__About this task__
Starting with the line containing "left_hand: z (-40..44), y" and going on through the line containing "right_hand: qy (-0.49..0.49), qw", return the lines of the data below exactly, and only those.

== Task inputs

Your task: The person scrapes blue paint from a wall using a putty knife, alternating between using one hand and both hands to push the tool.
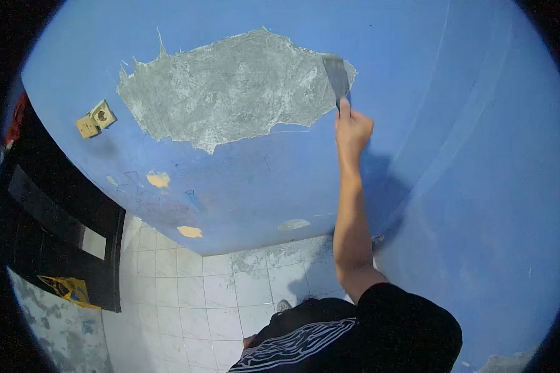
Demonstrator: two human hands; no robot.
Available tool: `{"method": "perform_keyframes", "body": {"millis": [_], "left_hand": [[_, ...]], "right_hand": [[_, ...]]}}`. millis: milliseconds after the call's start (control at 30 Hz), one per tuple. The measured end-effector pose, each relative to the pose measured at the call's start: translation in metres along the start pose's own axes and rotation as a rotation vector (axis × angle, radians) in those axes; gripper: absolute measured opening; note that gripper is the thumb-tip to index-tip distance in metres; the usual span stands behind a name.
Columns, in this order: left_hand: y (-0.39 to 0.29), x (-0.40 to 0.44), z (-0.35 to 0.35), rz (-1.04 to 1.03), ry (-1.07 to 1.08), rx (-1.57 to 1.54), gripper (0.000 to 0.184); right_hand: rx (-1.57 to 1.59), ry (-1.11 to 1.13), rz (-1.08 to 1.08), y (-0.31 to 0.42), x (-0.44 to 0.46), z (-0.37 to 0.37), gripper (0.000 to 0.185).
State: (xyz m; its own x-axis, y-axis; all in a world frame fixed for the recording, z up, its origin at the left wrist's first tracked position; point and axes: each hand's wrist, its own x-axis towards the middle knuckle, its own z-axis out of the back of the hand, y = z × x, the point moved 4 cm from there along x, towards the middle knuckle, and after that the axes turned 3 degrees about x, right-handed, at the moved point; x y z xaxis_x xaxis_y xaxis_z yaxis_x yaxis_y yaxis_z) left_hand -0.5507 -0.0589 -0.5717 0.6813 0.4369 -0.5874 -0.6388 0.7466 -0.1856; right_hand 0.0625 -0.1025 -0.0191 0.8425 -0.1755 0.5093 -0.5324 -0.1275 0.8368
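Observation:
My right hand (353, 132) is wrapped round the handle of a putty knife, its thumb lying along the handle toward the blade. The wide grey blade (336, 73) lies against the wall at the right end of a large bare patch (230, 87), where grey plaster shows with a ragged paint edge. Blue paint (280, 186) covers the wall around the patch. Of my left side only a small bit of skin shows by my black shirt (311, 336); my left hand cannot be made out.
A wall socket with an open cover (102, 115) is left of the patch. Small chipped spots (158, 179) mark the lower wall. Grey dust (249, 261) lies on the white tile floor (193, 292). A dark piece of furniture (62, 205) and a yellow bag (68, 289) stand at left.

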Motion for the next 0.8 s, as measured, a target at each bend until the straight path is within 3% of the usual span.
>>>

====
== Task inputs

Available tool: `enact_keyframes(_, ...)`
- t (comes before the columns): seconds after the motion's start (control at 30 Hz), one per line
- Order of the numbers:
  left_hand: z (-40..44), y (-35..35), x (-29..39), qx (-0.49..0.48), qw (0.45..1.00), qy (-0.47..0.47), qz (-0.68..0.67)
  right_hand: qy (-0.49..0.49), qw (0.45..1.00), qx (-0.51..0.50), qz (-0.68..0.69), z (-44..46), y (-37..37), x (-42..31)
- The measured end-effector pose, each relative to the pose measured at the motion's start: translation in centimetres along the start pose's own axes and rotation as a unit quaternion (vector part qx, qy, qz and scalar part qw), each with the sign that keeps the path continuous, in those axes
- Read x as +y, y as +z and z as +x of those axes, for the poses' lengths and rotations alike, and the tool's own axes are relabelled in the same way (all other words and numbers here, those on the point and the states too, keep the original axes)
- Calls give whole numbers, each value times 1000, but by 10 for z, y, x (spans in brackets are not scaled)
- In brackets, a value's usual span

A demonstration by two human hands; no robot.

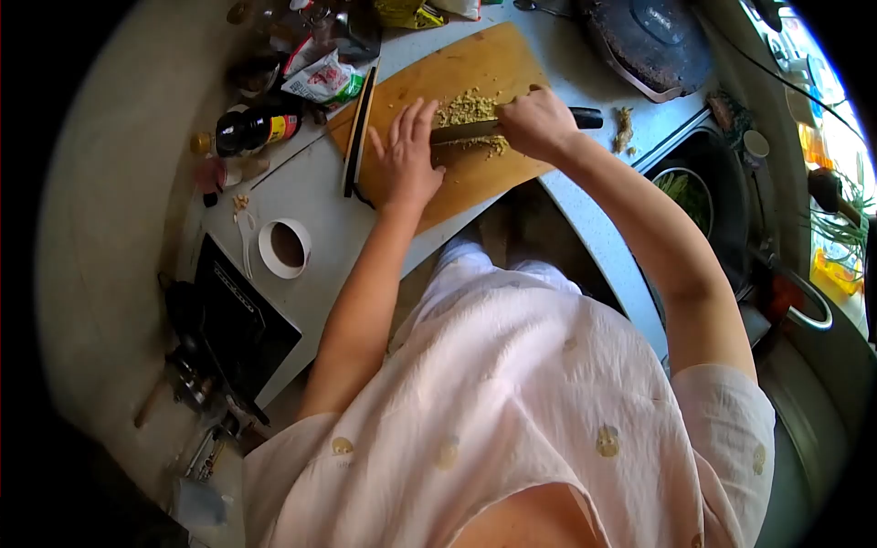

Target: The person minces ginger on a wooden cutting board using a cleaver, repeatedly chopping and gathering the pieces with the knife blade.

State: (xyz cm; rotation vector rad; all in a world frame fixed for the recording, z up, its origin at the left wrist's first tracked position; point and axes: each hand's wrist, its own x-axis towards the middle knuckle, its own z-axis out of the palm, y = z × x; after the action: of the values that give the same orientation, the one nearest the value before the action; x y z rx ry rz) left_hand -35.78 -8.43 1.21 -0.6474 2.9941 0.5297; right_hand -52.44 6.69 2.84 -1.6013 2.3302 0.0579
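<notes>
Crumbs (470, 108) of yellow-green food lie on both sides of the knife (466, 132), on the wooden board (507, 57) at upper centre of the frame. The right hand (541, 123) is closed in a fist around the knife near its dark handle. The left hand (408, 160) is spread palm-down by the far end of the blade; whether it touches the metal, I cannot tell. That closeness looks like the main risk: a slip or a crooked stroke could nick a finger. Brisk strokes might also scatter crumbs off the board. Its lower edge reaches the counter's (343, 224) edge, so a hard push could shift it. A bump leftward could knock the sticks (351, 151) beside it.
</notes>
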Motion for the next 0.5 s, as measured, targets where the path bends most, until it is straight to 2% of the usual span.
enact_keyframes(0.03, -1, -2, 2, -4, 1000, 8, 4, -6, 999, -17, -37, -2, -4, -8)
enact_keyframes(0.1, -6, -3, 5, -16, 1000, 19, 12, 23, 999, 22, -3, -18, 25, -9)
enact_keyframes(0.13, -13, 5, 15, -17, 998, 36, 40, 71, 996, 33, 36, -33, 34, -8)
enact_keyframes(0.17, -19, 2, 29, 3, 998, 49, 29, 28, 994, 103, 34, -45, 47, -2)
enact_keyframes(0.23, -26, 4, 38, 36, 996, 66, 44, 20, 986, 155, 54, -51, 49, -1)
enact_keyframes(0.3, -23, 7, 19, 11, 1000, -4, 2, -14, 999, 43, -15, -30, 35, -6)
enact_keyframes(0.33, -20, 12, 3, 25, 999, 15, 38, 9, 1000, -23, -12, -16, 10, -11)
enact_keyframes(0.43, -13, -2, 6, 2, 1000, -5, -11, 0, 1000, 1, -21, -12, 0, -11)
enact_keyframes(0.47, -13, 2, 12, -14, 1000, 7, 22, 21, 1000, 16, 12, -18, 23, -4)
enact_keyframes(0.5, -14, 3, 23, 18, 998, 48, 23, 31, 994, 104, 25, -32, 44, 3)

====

__Your response__
  left_hand: z (-40..44), y (-35..35), x (-29..39), qx (-0.49..0.48), qw (0.45..1.00), qy (-0.47..0.47), qz (-0.68..0.67)
  right_hand: qy (-0.49..0.49), qw (0.45..1.00), qx (-0.51..0.50), qz (-0.68..0.69), z (-44..46), y (-37..37), x (-42..31)

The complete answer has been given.